When listening to various colleagues across this industry, it never fails to impress me to hear a new battle cry taken up in the realm of “Buzz Words”. The buzz words realm is a great one to be in, because frankly to the unsuspecting masses who don’t live and breathe the bits and bytes of electronic discovery, it gives them something to throw out around the office water cooler. I’d imagine this type of conversation happens fairly frequently:
“Hey do we have something called predictive coding?”
“I think so. Do you use it?”
“Pretty sure I do; it helps the attorneys get through their review faster I think.”
‘Oh, ok. What’s up with all those document binders? Is that production for court?”
“No, Attorney X still wants to review every page of this production because he doesn’t trust a computer to make the decisions.”
I think the point to take from this conversation – other than the fact that the legal industry is fast to adopt buzz terms though not necessarily the technology they represent – is to show that right now in the e-discovery industry, just as “near-dupe” was 4-5 years ago, “predictive coding” is the new darling child conceptual industry term. Since Judge Peck decided to open the floodgates about this technology (which is a good thing, mind you, because I’d rather have a tech-savvy judge than a dinosaur who still thinks yellow stickies is the ONLY way to go for doing a tagged review), you will absolutely see more and more ‘predictive coding’ or ‘technology assisted review’ or ‘machine learning’ offerings come to the table, as the market moves to answer the demands of the clients. Not so much the “needs”, but really it’s about the “wants”. And that’s okay, because that is what drives technology today, the business “wants and needs” of the clients.
So we know the term is out there, but is the technology really useful? Some would say absolutely, predictive coding cuts down on review time considerably. And those tech-savvy attorneys and paralegals who go whole hog on this technology usage will reap the benefits faster than those who are now just ramping up in this sector. As I travel around the country talking to various law firms, general counsel offices and other litigation support professionals, many have taken a position of just waiting to see where this will all fall into place. And I feel that’s the right position to take. There will always be early adopters, and to those companies I say thank you. You will be the guinea pigs to allow generation 1 software to go to generation 2 software pretty quickly. Technology assisted review sounds great on paper, but this is a process that still needs to be taken out behind the woodshed and beaten up a couple of times before it passes muster.

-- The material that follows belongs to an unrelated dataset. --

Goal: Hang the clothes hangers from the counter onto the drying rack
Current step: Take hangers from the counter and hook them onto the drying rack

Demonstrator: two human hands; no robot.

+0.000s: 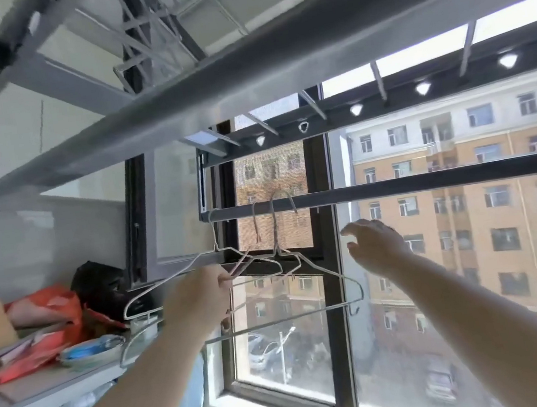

Now, to be sure, there are technology offerings that are very mature in the marketplace and have been tried and tested and come through with flying colors. The older buzz words of “collection, litigation hold, processing, review and production” have been around for a while now and are the staples of our industry. Some companies with these software solutions have consolidated, either by outright acquisition or merger, and have pushed ahead to take leadership positions with their software development and offerings practice. Before you buy into new technology, however, make sure the company you are buying it from has a vision for development, a vision for thought leadership and a reference database of happy satisfied customers. All of this is as important to the purchase of software to help your immediate needs. Software due diligence isn’t always about the function 1, function 2, function 3 of the software. You want to be sure that what you spend a good amount of money on will continue to be supported, as well as developed, to meet your litigation preparation needs.
At the end of the day, I predict that predictive coding will make more of an impact within break rooms and software development teams, than the near term actual usage of day to day activities by legal review teams. This technology, although offered by a small number of software companies for a number of years now, is still within its infancy. Like anything else in its infancy stage, there’s going to be a lot of teething pain. In the meantime, sit back and watch the hoopla surrounding this new darling child of the e-discovery world and watch as different business groups seem to coddle it more than others.